Paul Michael Kelly (August 9, 1899 - November 6, 1956) was an American stage, film, and television actor. His career survived a manslaughter conviction, tied to an affair, that caused him to spend time in prison in the late 1920s.
Career
Kelly alternated between stage and screen as an actor. He was a handsome and popular male lead or costar in Broadway plays from the late 1910s and throughout the 1920s. Kelly made his talking film debut in 1933's Broadway Through a Keyhole. In the course of his career, and relatively short life, it has been estimated that Kelly worked on stage, screen, and television in over four hundred roles.
In 1948, Kelly won a Best Actor Tony Award for his role in Command Decision. Clark Gable later played the same role in the film version of the play. Kelly shared the award with Henry Fonda for Mister Roberts and Basil Rathbone for The Heiress.
Personal life
Kelly and Mackaye married in 1931, shortly after the expiration on Kelly's parole condition prohibiting him from marrying. They performed on Broadway, and then returned to California, where Mackaye's daughter Valerie Raymond was apparently adopted by Kelly and became known as Mimi Kelly. Mimi would later have her own modest Broadway career.

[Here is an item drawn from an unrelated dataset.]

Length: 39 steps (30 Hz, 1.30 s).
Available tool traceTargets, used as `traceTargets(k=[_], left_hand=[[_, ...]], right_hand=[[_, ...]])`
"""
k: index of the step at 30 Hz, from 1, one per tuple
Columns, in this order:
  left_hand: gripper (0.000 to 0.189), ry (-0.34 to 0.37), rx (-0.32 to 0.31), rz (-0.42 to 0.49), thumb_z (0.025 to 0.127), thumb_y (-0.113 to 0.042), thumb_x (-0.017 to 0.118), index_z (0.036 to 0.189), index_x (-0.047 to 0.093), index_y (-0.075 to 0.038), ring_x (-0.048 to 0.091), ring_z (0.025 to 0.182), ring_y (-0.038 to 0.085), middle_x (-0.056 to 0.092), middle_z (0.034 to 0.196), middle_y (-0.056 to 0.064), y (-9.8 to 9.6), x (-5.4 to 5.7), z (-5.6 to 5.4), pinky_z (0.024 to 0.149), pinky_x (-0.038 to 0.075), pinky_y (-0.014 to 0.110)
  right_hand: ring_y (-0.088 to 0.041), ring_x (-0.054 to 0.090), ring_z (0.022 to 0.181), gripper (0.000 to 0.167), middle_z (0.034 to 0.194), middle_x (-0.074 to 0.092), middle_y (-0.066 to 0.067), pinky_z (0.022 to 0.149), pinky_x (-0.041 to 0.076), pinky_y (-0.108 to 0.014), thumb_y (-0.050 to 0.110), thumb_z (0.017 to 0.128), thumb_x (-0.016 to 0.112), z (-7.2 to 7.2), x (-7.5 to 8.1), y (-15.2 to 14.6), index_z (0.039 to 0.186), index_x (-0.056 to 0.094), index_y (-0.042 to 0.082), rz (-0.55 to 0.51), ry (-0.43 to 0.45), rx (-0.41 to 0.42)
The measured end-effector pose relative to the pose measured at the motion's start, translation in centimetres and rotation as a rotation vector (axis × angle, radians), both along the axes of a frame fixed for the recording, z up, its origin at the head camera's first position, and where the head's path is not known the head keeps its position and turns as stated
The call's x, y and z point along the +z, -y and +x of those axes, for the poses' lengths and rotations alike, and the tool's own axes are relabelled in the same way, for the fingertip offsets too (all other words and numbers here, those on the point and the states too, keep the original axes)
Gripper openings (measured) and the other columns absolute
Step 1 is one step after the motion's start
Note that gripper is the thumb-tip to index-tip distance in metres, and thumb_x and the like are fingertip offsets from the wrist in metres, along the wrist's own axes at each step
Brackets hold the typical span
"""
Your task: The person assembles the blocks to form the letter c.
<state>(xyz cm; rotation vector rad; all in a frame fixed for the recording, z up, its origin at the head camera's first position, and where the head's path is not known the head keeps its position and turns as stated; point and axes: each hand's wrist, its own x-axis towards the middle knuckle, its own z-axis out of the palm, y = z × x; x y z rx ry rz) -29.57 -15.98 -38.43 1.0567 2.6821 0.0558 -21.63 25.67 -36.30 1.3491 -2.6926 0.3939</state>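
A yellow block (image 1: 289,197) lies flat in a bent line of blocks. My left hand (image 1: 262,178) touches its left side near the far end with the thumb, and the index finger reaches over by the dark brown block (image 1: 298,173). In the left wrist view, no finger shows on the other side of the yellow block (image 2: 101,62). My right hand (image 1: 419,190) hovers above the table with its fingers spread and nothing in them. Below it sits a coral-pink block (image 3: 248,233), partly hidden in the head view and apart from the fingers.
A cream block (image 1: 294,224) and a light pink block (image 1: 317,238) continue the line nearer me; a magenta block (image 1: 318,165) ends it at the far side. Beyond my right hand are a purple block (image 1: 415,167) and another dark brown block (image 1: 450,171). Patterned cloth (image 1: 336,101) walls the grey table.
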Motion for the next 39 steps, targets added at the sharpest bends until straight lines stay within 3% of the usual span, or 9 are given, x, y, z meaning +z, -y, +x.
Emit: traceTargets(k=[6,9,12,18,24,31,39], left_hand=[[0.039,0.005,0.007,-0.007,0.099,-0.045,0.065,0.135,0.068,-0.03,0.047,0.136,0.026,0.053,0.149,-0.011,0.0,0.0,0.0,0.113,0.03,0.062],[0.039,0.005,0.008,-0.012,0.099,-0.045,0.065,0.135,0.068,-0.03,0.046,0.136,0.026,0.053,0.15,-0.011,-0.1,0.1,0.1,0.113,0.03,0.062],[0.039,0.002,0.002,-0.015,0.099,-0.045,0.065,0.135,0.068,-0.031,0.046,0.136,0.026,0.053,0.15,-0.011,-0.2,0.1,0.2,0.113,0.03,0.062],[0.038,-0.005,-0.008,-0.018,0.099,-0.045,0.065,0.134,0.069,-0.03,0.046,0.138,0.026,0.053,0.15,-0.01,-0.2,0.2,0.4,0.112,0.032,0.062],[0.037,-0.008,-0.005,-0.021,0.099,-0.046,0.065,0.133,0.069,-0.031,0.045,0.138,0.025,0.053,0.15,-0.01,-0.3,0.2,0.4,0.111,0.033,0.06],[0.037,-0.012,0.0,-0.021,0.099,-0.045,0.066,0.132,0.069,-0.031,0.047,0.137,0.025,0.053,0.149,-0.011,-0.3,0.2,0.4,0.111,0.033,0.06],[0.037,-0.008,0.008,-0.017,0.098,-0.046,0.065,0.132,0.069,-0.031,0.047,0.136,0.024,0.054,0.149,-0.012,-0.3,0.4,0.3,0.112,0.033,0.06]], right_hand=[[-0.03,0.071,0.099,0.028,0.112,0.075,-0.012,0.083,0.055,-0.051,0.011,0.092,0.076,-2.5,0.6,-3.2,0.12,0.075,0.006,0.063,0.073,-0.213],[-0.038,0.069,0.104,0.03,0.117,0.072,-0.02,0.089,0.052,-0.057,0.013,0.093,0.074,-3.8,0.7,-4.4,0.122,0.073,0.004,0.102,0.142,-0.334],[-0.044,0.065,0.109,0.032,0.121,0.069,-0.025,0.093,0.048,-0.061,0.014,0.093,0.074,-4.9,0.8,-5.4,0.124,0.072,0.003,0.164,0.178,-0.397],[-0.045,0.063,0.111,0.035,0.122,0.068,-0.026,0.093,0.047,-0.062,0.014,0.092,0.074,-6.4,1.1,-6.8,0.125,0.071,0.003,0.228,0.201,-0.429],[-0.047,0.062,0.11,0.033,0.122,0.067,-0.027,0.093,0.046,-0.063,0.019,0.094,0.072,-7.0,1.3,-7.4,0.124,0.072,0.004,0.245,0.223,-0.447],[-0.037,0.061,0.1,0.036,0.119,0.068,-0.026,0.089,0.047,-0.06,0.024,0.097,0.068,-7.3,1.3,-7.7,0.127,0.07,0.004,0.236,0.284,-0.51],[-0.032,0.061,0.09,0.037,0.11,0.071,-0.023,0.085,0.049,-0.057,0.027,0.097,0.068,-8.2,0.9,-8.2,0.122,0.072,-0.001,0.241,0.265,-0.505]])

Dorothy Mackaye's account of her experiences, Women in Prison, became a film, Ladies They Talk About (1933), with Barbara Stanwyck, and was remade as Lady Gangster in 1942.
Mackaye died from a 1940 auto crash, when her car swerved and rolled into a ditch. She walked home, and, seeking to assuage Kelly's concerns, insisted that she was not seriously hurt. However, she had suffered internal injuries, and died within hours.
Kelly died of a heart attack at 57 on November 6, 1956, in Beverly Hills, California.